Mi hija nació en 1998. Yo nací en 1956. En términos sociológicos, ella es una “zoomer” y yo soy un “boomer”. Este vocabulario suena a comedia idiota de Hollywood, pero es el que se ha impuesto para denominar a las generaciones que ahora ocupan los dos extremos del arco biológico: los pensionistas, o los que se acercan a la edad de jubilación, que nacieron en los tiempos del boom demográfico de los años 50 y 60, frente a los nacidos alrededor del nuevo Milenio que ahora están empezando a buscarse la vida (la denominada generación Z). En otras palabras, los sesentones frente a los veinteañeros. La generación de los discos de vinilo frente a la generación de las redes sociales. La generación de los que vieron por primera vez un televisor en su casa frente a la generación de los que crecieron con un teléfono móvil en la mesita de noche. Resumiendo, boomers frente a zoomers.
¿Cuáles serían sus características más significativas? Yo señalaría una que me parece muy importante: un “boomer” creció en un hogar donde había hermanos -por lo general muchos- porque la familia era muy grande (y el piso muy pequeño), con padre y madre además de abuelos y tíos y primos. Pero esa clase de familia tradicional resulta inconcebible para un zoomer que se ha criado en un hogar escuálido -y muy a menudo en una familia monoparental, o más bien monomarental- y sin apenas contacto con hermanos o abuelos o tíos. Cuando se habla de la notoria fragilidad emocional de los “zoomers”, se olvida que han crecido en ambientes donde reinaba la soledad y donde era muy difícil el contacto humano y la estabilidad emocional que surge de ese contacto humano. Un zoomer conoce mucho mejor a su mascota que a su padre (suponiendo que lo conozca personalmente). Y evidentemente, estas carencias afectivas tienen que pasarle factura: su mundo emocional está construido sobre arenas movedizas.

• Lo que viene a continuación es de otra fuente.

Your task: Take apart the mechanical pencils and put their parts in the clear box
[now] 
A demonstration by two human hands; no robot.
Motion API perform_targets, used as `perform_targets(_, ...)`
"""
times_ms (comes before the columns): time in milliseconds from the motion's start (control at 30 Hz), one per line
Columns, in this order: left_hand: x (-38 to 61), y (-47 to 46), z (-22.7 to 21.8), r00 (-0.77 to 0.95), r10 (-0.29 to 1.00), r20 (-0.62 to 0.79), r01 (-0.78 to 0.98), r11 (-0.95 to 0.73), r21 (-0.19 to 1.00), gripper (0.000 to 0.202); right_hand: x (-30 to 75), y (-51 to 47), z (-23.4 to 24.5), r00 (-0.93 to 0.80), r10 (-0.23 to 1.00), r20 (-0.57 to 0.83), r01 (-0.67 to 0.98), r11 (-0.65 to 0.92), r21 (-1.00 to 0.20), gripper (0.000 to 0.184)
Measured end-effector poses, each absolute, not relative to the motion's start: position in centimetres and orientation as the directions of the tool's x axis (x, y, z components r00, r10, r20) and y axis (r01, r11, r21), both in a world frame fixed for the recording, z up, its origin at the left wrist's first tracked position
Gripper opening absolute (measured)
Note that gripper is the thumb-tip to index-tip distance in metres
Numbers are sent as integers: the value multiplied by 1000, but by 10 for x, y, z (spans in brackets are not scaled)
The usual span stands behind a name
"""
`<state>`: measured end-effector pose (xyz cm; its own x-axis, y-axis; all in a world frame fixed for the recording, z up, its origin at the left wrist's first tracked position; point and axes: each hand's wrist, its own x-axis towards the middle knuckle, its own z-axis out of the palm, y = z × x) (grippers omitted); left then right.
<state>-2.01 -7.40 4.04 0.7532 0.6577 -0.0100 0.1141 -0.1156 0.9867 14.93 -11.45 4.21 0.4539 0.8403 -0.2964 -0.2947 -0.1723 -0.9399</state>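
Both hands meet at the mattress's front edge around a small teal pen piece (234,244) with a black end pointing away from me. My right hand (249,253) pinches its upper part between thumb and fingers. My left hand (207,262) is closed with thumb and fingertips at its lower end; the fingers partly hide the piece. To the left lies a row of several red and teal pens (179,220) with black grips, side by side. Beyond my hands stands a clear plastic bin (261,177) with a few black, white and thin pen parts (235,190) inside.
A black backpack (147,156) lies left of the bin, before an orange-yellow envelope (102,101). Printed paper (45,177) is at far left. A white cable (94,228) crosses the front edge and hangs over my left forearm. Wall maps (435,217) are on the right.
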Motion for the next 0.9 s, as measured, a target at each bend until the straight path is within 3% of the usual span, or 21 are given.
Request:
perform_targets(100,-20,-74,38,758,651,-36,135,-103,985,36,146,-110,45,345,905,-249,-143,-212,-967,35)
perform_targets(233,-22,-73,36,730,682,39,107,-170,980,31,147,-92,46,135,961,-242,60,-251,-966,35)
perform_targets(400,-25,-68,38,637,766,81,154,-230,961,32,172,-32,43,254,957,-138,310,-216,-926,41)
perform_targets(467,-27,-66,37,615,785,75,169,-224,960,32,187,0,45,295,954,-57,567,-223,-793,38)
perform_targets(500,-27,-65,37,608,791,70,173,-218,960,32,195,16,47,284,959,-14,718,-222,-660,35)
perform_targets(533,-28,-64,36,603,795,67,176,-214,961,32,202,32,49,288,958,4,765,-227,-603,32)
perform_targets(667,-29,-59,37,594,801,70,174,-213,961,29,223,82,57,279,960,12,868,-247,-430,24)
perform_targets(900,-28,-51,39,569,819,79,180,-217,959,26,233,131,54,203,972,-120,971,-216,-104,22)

Más diferencias. En la era de Instagram y TikTok cualquier adolescente asiste a diario al espectáculo humillante de la felicidad ajena -teatralizada, guionizada, impostada- que percibe como real cuando la suya es precaria o inexistente. De ahí la angustia, de ahí la inseguridad, de ahí la continua crisis existencial. ¿Por qué los demás son tan felices cuando yo soy tan desdichado?, se preguntan los zoomers. Por desgracia, no se dan cuenta de que esos miles de influencers (ellos y ellas) que se exhiben continuamente en las redes sociales son igual de desgraciados que ellos. O mucho más.

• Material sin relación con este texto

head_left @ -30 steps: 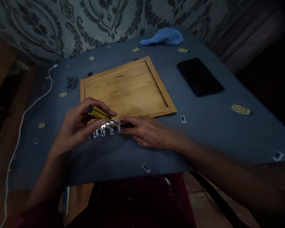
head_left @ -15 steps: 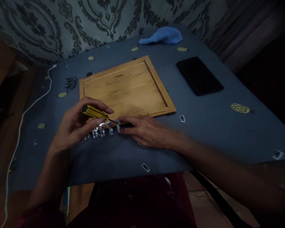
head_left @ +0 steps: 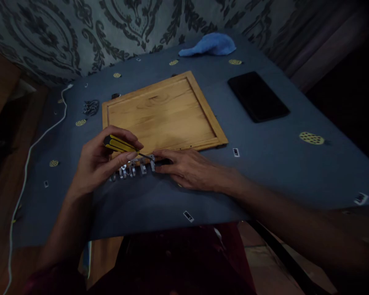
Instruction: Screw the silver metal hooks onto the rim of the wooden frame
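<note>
My left hand is closed around the yellow and black handle of a screwdriver, whose shaft slants down to the right. Its tip meets the rightmost of several metal hooks in a row along the near edge of a framed wooden board. My right hand has its thumb and fingers closed on that rightmost hook, with a dark piece showing between them. The board lies flat on the table, and my left hand covers its near left corner.
A blue cloth lies at the back of the table. To the right rests a black tablet-like slab. Dark metal hooks are piled left of the board, and a white cable runs down the left side.
The screwdriver handle has turned slightly in my left hand, and its fingers have shifted a little to the left. My right hand stays at the rightmost hook.
</note>
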`<state>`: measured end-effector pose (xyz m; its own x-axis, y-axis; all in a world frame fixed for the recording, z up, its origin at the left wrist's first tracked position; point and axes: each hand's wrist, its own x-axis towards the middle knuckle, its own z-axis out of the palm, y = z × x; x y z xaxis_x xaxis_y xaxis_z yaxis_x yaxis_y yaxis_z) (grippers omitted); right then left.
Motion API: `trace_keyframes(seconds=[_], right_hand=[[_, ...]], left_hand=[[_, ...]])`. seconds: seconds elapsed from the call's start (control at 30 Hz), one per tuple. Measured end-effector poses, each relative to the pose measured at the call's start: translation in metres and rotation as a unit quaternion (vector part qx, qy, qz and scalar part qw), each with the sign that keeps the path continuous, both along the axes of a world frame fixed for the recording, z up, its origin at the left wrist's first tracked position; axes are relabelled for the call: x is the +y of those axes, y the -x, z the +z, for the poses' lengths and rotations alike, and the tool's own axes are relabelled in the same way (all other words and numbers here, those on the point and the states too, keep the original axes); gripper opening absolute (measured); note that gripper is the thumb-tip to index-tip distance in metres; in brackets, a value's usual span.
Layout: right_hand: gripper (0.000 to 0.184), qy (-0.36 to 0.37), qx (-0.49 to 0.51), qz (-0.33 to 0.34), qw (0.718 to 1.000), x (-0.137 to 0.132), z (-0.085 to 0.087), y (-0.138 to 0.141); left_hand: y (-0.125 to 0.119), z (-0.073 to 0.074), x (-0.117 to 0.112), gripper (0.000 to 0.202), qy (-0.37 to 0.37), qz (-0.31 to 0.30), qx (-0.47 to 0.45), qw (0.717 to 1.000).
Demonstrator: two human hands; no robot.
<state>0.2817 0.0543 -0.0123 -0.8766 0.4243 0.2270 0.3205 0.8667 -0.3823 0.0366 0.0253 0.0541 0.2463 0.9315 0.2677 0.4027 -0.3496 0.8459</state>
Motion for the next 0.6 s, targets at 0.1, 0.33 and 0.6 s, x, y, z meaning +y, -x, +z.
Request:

Y por último, no se puede olvidar un factor ineludible: el estrés laboral. Los boomers crecimos en un mundo que parecía ofrecernos incontables oportunidades laborales. Sabíamos que con un poco de suerte podríamos encontrar un trabajo medianamente satisfactorio y la consiguiente oportunidad de comprar un piso o una casa (por modesta que fuera). En cambio, los zoomers saben que eso es muy difícil: los trabajos son precarios, los salarios son raquíticos y las oportunidades laborales son escasas. Y en estas condiciones, es imposible plantearse la posibilidad de comprarse una vivienda (e incluso la posibilidad de alquilar un apartamento). Los punks de los 70 decían que no tenían futuro, pero esa divisa es mucho más aplicable a los pobres zoomers.

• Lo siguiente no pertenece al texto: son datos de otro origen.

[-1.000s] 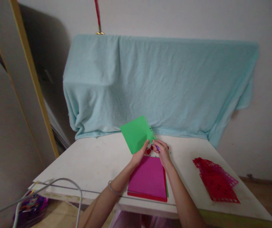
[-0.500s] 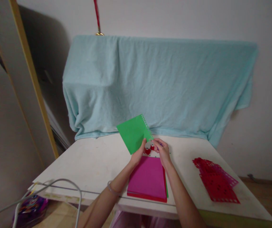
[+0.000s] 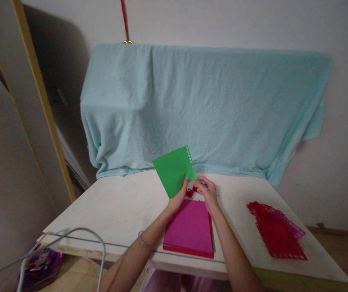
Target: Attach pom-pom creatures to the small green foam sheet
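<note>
Soft, pale turquoise cloth (image 3: 210, 105) hangs in loose folds beyond both your hands, at the back of a smooth white tabletop (image 3: 122, 207). Your left hand (image 3: 178, 197), with a pale ring-shaped bracelet (image 3: 143, 239) on the forearm behind it, grips a thin, square sheet of bright green paper (image 3: 171, 168) near its lower edge, thumb on top. The sheet extends up and away beyond that hand, small punched holes lining its right-hand edge. Your right hand (image 3: 208, 194) is closed around a small purple object (image 3: 205, 185), largely hidden by the fingers, its fingertips at the sheet's lower punched corner. Small red pieces with white, eye-like spots (image 3: 189, 193) show between your hands. Nearer you than either hand, a neat, flat stack of magenta, red and green paper (image 3: 188, 229) lies between your forearms. Well to the right of your right hand rest lacy red and magenta sheets (image 3: 278, 235), riddled with holes. Far left of your left hand, below the tabletop, sits a shiny purple bag-like bundle (image 3: 41, 265), its contents too blurred to tell; a smooth grey cable (image 3: 82, 229) loops past it.
</note>
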Tool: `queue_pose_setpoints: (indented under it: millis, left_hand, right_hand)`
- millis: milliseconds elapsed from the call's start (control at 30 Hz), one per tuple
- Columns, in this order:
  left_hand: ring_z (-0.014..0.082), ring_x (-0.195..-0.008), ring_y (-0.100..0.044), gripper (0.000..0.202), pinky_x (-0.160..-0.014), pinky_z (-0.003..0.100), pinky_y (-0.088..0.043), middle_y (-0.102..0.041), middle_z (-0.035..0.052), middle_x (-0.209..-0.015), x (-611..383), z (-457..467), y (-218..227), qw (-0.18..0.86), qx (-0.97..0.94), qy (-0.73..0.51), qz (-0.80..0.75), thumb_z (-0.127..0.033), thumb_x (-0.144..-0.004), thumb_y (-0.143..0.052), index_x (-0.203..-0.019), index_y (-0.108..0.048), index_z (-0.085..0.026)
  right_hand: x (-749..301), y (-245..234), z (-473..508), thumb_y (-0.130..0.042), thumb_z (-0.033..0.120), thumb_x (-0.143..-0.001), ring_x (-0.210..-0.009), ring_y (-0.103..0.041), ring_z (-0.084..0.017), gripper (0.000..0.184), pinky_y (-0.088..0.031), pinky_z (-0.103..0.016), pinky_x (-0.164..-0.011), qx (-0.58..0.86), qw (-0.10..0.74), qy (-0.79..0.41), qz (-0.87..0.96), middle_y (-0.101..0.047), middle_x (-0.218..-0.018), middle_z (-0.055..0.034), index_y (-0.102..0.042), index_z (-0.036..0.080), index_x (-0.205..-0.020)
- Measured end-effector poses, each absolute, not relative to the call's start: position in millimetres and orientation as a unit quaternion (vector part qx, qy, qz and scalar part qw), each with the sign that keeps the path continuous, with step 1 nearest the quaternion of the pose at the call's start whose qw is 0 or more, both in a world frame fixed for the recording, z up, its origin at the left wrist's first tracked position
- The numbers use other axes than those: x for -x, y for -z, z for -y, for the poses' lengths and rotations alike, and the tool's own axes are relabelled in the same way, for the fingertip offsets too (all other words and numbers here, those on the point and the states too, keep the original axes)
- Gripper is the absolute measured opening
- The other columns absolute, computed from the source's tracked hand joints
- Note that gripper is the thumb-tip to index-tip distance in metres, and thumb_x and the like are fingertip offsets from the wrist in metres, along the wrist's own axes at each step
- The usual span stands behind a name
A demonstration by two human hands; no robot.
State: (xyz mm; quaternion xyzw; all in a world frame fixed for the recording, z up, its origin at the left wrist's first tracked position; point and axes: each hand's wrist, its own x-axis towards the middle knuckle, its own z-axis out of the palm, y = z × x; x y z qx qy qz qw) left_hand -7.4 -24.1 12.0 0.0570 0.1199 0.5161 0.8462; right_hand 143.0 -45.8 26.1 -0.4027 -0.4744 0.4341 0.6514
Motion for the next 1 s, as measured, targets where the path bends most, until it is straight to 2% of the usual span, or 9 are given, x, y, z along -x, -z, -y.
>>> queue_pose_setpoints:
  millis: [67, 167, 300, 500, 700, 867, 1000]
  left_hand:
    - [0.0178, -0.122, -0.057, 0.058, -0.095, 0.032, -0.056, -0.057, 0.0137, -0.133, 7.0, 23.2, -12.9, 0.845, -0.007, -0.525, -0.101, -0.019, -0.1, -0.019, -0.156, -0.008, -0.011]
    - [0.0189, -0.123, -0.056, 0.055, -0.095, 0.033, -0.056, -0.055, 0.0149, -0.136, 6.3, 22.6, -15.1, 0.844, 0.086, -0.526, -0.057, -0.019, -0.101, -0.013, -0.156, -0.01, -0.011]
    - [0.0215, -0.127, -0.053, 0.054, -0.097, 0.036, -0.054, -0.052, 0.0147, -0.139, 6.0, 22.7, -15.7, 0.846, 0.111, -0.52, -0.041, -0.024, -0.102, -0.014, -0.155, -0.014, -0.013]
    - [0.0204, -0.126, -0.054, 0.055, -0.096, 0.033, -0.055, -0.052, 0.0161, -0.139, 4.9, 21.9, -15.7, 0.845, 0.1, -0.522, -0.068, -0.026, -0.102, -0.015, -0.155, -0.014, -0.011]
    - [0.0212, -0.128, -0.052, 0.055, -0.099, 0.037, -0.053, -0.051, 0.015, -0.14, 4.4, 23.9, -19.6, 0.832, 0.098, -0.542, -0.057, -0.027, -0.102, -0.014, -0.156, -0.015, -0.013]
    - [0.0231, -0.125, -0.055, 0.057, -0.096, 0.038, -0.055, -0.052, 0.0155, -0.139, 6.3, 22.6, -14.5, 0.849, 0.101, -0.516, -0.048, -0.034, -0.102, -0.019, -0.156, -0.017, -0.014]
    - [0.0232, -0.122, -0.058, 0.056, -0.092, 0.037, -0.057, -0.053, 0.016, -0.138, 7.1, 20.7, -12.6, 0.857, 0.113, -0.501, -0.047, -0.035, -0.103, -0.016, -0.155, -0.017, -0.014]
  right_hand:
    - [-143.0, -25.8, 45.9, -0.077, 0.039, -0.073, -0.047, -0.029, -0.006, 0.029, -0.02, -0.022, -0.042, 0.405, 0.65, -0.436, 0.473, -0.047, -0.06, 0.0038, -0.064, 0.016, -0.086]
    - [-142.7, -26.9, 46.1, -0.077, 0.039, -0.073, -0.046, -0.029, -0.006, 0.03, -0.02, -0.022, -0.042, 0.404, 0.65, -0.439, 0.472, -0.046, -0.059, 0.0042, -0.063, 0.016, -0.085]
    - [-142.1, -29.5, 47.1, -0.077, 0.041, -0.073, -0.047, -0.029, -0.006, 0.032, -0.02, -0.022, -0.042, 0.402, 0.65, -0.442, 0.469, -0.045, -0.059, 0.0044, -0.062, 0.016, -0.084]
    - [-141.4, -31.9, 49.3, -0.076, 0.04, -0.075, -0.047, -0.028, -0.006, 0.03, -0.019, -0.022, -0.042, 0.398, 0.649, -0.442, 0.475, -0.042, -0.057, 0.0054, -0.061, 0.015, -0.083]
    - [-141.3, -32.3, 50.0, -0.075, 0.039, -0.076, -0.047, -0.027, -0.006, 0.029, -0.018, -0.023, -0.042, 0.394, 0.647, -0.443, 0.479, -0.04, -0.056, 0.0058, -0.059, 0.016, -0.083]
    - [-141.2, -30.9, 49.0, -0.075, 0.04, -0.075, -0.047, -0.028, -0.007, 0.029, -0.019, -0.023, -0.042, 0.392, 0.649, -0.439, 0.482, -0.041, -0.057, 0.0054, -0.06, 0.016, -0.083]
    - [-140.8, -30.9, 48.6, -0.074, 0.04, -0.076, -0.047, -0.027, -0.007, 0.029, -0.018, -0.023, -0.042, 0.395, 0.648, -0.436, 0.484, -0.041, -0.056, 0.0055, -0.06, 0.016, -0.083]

Y hay una última diferencia, realmente trascendental porque supone un salto civilizatorio equiparable al paso del Paleolítico al Neolítico: la aparición de la Inteligencia Artificial, que va a afectar a los zoomers de una forma que todavía no podemos calcular, pero que va a resultar traumática para muchos trabajos y muchos conocimientos que de pronto se volverán obsoletos. ¿Y qué van a hacer entonces? Nadie lo sabe. No, no, no es nada fácil ser zoomer. En absoluto.